It can mean a couple of things:
- Kernel objects have an opaque 32 bit ID local to each process.
- Global kernel objects have names that are visible in the file system.
- Kernel objects are streams of bytes (i.e. you can call `read()`, `write()` etc.).
The first is a kind of arbitrary choice that limits modern kernels. (For example, a kernel might want to use all 64 bits to add tag bits to its handles - still possible, but now you are close to the limit.)
The second and third are mostly wrong. Something like a kernel synchronization primitive or an I/O control primitive does not behave anything like a file or a stream of bytes, and indeed you cannot use any normal stream operations on them. What's the point of conflating the concept of a file system path and kernel object namespacing? It makes a kind of sense to consider the latter a superset of the former, but they are clearly fundamentally different.

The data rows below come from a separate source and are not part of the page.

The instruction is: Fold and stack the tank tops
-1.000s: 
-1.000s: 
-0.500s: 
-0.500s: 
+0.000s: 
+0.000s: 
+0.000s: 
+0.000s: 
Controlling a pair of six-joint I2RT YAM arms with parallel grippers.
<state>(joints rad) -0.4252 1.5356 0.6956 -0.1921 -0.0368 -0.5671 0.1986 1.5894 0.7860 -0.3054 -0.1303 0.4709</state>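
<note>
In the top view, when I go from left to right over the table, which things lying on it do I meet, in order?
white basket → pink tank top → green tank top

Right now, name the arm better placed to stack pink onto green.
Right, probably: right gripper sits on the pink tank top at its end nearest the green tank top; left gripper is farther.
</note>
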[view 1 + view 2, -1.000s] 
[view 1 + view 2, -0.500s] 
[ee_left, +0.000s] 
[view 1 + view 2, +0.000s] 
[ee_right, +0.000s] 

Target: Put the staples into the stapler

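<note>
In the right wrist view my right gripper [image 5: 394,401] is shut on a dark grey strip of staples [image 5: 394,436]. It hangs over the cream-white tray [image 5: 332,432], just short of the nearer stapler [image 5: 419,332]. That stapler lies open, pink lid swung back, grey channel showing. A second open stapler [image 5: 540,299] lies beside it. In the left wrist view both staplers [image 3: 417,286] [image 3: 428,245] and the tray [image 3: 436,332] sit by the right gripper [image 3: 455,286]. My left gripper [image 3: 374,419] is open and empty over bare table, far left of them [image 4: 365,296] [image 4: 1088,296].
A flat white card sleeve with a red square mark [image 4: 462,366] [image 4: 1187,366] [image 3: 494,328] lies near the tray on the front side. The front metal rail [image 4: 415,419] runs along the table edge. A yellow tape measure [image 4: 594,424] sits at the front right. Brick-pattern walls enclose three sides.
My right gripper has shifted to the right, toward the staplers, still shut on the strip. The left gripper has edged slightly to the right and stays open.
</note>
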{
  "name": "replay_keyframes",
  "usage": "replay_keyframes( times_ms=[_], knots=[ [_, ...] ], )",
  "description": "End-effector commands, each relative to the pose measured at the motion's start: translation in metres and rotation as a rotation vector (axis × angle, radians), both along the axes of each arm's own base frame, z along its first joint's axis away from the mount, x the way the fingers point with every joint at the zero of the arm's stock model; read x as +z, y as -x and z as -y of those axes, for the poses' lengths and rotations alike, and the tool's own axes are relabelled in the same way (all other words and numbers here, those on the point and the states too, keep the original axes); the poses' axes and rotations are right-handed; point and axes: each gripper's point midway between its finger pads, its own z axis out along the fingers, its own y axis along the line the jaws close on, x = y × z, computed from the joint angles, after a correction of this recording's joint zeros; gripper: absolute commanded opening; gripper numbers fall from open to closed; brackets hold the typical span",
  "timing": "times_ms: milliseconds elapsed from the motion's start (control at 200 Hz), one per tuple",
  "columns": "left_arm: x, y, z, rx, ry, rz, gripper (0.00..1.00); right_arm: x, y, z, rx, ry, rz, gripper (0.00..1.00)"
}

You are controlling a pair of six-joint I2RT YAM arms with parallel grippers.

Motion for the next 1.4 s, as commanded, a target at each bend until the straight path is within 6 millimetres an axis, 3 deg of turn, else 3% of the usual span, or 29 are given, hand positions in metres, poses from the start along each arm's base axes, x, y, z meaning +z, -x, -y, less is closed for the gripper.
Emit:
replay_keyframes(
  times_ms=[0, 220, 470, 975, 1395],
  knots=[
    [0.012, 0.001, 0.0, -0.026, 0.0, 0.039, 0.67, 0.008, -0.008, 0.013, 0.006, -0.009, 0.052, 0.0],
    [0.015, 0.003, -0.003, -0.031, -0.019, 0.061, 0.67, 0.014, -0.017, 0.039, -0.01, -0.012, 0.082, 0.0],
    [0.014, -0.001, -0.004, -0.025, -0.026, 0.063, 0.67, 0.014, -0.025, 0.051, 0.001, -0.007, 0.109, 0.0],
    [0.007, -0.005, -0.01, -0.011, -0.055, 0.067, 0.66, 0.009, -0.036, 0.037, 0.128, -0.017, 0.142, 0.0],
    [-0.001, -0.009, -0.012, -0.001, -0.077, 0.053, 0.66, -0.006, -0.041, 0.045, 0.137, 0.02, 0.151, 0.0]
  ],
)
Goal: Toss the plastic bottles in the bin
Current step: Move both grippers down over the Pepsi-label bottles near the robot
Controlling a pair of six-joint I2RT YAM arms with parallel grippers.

The end result is that the POSIX world is full of protocols. A lot of things are shoehorned into file-like streams of bytes (see for example: the Wayland protocol), even when a proper RPC/IPC mechanism would be more appropriate. Compare with the much maligned COM system on Windows, which though primitive and outdated does provide a much richer - and safer - channel of communication.
Also I always found it weird, that a lot of things are "files" in Linux, but not ethernet interfaces, so you have to do that enumeration dance before getting an fd to oictl on. I remember HP-UX having them as files in /dev, which was neat.
My main complaint in general with everything-is-a-file is that it isn't taken far enough:) (Well, on anything except Plan 9)
I think the article articulated it decently:
> It is the file descriptor that makes files, devices, and inter-process I/O compatible.
Or if you like, because pushing everything into that single abstraction makes it easier to use, including in ways not considered by the original devs. Consider, for example, exposing battery information. On other systems, you'd need to compile a program using some special kernel API to query the batteries and then check their stats (say, checking charge levels). In linux, you can just enumerate /sys/class/power_supply and read plain files to get that information.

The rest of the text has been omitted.